Step 1: Make an appointment with a totally Japanese name
Step 2: Show up, in all my gaijin-ity
Step 3: 超ショック
That happens to me often, actually
They’re not really shocked, just confused.
Next thing, they usually look at my face carefully and ask if I’m half
Interestingly, if things go the other way around (they first see me, then hear my name), they just can’t parse it, even though it’s pretty common. They keep making a weird mix between my first name and family name (usually by chunking the first syllable of my first name at the end of my family name). Once I explain the kanji, we are back to confusion and asking if I’m half.
(If I just give my family name, people don’t ask anything, probably assuming marriage? Only once, someone told me “oh, did you know this is also a Japanese name?” :p)
I wouldn’t quite call that child a “Western child” then. My little girl is a ハーフand I call her a “Mixed child” bc she is half Japanese、half Australian. Her daddy chose her kanji and SO MUCH thought goes into that. Choosing a kanji for a child is more than just finding the spelling for their name、it’s almost like blessing them with a life path. The kanji chosen will create their fortune、so to speak. It must have a good meaning and match with the surname also. My partner rejected many spellings of my daughter’s kanji name on the basis of “that’s a bad omen” or “the surname and the first name do not fit” or “I don’t want her to become those personality traits”… he finally found one that he was happy with、but the process took months! (I too wanted a name that could be said properly in both languages、which in itself was a challenge.)
Knowing all this、I wouldn’t try to put my own name into kanji. Put simply 、I’m not Japanese. My name is a borrowed word and I like to honour the culture and history ingrained in same.
Mine works for my middle name… and sounds cute! ~~> 曲さん!
(A literal translation of my middle name, which is a literal word already in English… + “san”. XD)
People with names like “Faith” and “Hope” have an easy time of it. Although someone being named 希望 might sound weird… How does something like 岩君 sound, for a guy named “Peter” (which means rock… so boulder instead?)… I do agree with you that it wouldn’t work for everything. Pretty sure my first name would turn out really weird if I did that… so I stick to クリス for that, but choose 曲 because it’s cuter… ^^;
I guess it’s a matter of opinion, but きょく isn’t a typical name in Japanese. Which is what I was referring to, in that it would be confusing to a Japanese person to tell them that is your name.
As opposed to just saying “this is what my name means.”
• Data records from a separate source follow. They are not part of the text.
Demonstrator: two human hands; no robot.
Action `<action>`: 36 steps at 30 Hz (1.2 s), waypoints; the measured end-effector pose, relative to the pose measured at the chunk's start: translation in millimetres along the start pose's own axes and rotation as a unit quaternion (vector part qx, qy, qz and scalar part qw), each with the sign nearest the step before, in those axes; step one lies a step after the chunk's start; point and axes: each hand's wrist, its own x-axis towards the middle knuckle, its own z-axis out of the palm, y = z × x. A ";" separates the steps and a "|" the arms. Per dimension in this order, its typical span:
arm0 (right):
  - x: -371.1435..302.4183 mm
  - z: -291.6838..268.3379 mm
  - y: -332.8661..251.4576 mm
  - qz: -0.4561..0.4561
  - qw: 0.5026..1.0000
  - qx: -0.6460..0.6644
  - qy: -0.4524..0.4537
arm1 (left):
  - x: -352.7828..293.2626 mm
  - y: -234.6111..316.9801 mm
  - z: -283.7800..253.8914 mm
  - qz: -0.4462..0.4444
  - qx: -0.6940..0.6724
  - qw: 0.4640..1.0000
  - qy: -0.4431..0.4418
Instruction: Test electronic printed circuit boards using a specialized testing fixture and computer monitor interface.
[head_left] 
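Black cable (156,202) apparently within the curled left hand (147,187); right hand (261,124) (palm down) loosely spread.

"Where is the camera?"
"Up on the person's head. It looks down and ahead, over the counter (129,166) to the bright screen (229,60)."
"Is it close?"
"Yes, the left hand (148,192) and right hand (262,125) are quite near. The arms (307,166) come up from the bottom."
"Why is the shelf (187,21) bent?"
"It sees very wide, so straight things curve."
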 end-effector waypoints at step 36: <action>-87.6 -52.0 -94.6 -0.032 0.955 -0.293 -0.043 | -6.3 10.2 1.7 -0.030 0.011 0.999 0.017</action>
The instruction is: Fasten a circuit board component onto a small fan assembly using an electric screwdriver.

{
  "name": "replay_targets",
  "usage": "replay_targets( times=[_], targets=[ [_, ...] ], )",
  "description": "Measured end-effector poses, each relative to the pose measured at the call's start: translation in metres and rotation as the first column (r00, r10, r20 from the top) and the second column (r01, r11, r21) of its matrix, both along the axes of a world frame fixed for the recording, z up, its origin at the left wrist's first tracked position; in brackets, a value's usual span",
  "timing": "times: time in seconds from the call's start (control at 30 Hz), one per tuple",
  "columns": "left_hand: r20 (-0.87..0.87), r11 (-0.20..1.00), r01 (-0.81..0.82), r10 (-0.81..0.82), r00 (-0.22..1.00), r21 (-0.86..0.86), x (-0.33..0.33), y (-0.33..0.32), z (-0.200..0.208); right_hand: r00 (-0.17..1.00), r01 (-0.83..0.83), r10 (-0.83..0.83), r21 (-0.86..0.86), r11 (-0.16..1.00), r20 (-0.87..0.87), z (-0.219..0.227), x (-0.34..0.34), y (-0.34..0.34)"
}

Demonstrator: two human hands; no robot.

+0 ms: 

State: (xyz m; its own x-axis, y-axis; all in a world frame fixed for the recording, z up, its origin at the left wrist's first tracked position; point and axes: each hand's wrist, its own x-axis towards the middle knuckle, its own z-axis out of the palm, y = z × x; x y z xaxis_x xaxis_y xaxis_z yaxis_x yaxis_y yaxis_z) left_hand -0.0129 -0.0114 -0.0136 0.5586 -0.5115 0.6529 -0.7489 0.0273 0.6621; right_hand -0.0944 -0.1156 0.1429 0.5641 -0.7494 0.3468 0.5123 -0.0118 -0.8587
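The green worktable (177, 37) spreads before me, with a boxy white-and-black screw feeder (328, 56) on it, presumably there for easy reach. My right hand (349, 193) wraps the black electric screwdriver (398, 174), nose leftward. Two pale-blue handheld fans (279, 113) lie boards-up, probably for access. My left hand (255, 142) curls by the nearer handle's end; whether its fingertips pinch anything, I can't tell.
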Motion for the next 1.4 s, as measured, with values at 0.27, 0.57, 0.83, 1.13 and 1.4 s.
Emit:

I mean, I agree, I haven’t heard it before, but it sounds cute. Hmm… Mind asking your girlfriend what she thinks of that as a name?
I do wonder if it would be accepted… I mean, if some people are naming their kids with all these キラキラ names like Pikachu (forget what kanji they used for that… probably something like lightning?)…? This can’t be worse than that… right?
Yeah, she’s nearby. She said it doesn’t really sound like a name. So, I think it would require some explanation to go along with it, if you introduced yourself to someone as that. That’s really all I meant. Stranger names exist, and people survive, but it might come with some misunderstandings at first.
As for my last name, it’s probably untranslateable (especially because I don’t know Polish… but one person once said something like “it means royalty” or “you’re like royalty”)… Best katakana I’ve come up with to pronounce it is ラスカオスキ. It’s throws people off in English and I’m always either telling them how to (mis?)pronounce it, or telling them how to spell it. I’m not Polish enough to know the correct way, so I just say it like my Dad does. *shrugs*
Serves me right for trying to fancy up my talking when I should have just said “my hosts and I clashed because their entire business model was based off volunteer labour and they only gave us 500 yen a day for food when we essentially lived in a food desert”
I’d love to hear more! Did you pay to stay? Was it a private house? How come they gave you any money at all? And were you working???!! It all sounds very odd!
It’ll all be revealed in my next blog post, which is 3 months behind what I’m actually doing now and should be published soon (there’s a thread knocking around called Rumade’s Big Aventure)
Sorry, it was not my intention to point at mistakes or whatever. Please keep on fancying up!
It’s just that, since English is not my native language (but French is, as you maybe guessed), I gueninely asked to improve my English… Often enough, foreign words (i.e. English or German words) borrowed from French do not mean exactly the same anymore, or focus on more particular meanings and it can be tricky for me.